Учёба в ФЗУ, зима. Практика, стрелки на часах показывают пять часов утра. Одно название, что утро, а ещё самая настоящая лютая зимняя ночь. По пустынным улицам послевоенного спящего городка метёт, голодно посвистывая, позёмка. Звёзды студёно мигают в морозном небе.
Колька всю ночь проскулил от голода и тоски, заснул под утро. А уже по длинному выстуженному коридору в ситцевом мятом сарафане ходит простоволосая бабка-сторожиха. Безуспешно тюкает сухим кулачком в двери – старшие запираются изнутри ножкой стула. Бабка ворчит:
– Эх, молодёжь – ночью не покладёшь, утром не подымешь.
Это – прелюдия. На помощь бабке поднимается воспитатель: однорукий, в тяжёлых сапогах, с громовым контуженым голосом. Ребята ругаются: «На войне чёрта не убило».
Никакие посулы безжалостной расправы, никакие удары кулаком по двери (это не сморщенные кулачки сторожихи) – всё ничто в сравнении с мучительнейшей из мук: разлеплять сонные веки, под которые точно песок насыпали, с мукой мученической: вылезать из-под колючего казённого одеяла, которое в эту минуту кажется нежнее и мягче всех одеял в мире.
…С мукой выбираться из уютного, нагретого за ночь собственным телом маленького пространства. Натягивать стылую жестяную казённую одежду, от которой весь покрываешься гусиной кожей. Из холода комнаты – в холод коридора с чугунными умывальниками, с полами, залитыми водой. А оттуда – в ледяную, пронизываемую ветром зимнюю мглу.
В булыжном дворике поселилась семейная пара. Он имел броню, не воевал, работал на городской пекарне (люди в обморок падали от хлебного духа, когда шли мимо той пекарни).
У жены глянцевитые, мелко завитые смоляные волосы подняты скрученной крепдешиновой косынкой. Усики над верхней губой, жабьи бело-розовые руки, на которых у подмышек, как студень, тряслись складки.
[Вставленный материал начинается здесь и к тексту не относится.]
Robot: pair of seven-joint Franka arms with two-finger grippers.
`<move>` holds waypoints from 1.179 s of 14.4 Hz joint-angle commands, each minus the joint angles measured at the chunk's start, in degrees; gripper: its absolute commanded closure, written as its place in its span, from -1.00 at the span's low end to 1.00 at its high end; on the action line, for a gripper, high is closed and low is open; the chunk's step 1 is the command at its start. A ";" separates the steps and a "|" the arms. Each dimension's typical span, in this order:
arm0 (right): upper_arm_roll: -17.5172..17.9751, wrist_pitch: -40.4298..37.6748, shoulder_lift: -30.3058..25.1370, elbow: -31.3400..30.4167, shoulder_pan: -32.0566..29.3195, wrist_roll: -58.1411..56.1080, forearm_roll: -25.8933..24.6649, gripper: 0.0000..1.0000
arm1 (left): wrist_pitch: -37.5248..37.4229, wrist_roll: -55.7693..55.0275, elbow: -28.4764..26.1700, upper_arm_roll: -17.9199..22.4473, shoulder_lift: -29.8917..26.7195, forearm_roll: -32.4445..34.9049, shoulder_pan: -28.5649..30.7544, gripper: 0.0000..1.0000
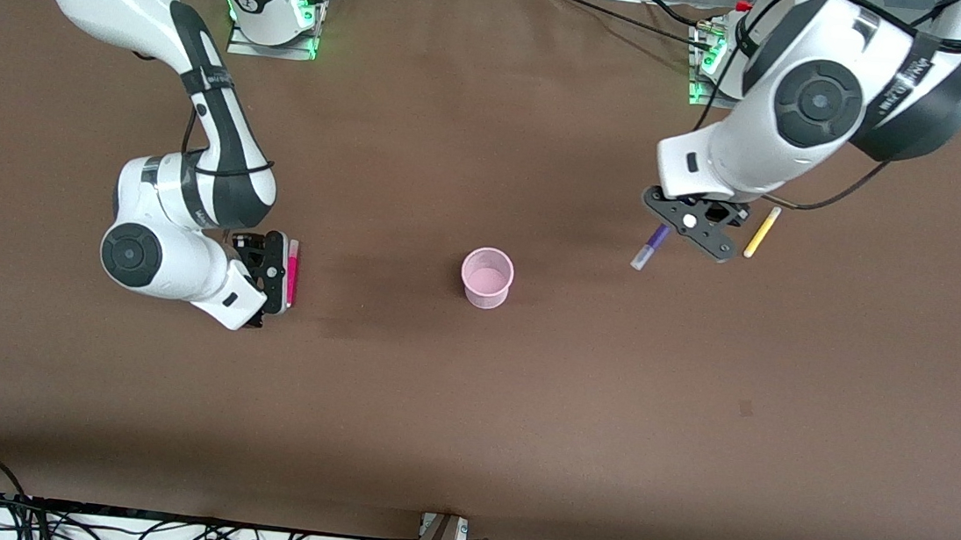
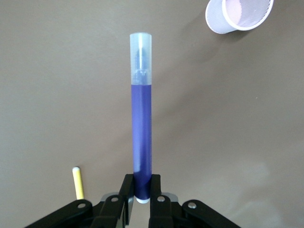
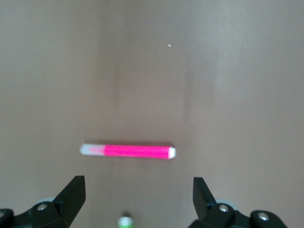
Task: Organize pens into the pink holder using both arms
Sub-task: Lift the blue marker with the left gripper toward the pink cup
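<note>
- The brown table point(image 1: 467, 410) is a wide matte sheet, bare over most of its middle and all along the edge nearest the front camera, so there is plenty of open room around every item.
- The pink holder point(image 1: 487, 277) stands upright near the table's middle, apart from everything else. It is a small round translucent cup with a slightly flared rim, and nothing shows inside it.
- The left gripper point(image 1: 686, 222) hangs over the table toward the left arm's end, its fingers pinched on the white end of the purple pen point(image 1: 650, 247). The pen sticks straight out from the fingers, its clear cap pointing toward the holder.
- In the left wrist view the purple pen point(image 2: 141, 123) is a smooth cylinder with a frosted see-through cap; the pads point(image 2: 154, 187) press both sides of its base.
- The yellow pen point(image 1: 761, 232) lies flat on the table just beside the left gripper, toward the left arm's end, with a pale tip.
- The right gripper point(image 1: 273, 272) sits low over the table at the right arm's end, fingers spread wide.
- The magenta pen point(image 3: 127, 151) lies flat just ahead of those spread fingers point(image 3: 71, 194), not touching them; one end is pale.
- A bit of the green pen point(image 3: 125, 221) peeks in between the right gripper's fingers in the right wrist view.
- No readable writing shows on any pen or the cup.
</note>
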 commanded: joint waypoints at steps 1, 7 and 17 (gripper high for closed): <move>0.00 9.58 -9.10 -15.36 -0.22 15.31 1.05 -1.00 | 2.19 -8.33 4.83 -0.03 5.06 1.04 -5.60 1.00; 0.09 14.90 -9.30 -18.23 -0.13 43.96 1.40 -1.00 | 2.56 -21.01 12.83 0.41 15.52 7.71 -15.10 1.00; 0.44 16.57 -2.45 -14.72 0.93 70.65 1.58 -0.61 | 2.56 -28.32 24.71 9.97 27.66 13.35 -29.51 1.00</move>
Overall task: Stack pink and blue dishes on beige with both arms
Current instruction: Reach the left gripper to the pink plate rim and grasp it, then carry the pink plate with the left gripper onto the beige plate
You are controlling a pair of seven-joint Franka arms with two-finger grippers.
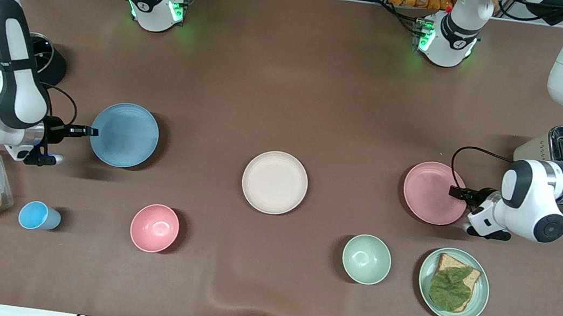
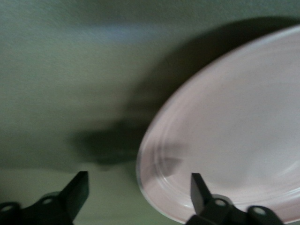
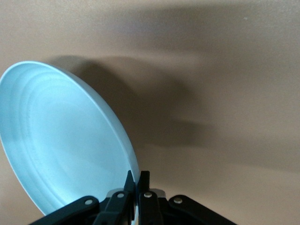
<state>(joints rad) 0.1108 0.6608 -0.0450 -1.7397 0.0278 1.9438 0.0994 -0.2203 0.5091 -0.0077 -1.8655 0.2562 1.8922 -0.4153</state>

Ночью во дворике Колька тряс и давил жирную мягкую шею пекаря, и тот слабеющими руками отстёгивал что-то у ширинки. Протягивал нарезанные пластинами – чтоб удобнее было воровать – тёплые буханки, умоляюще сипел. Уже подозрительно несло от его брюк, мешком набрякших на заду, и Колька его брезгливо отшвырнул.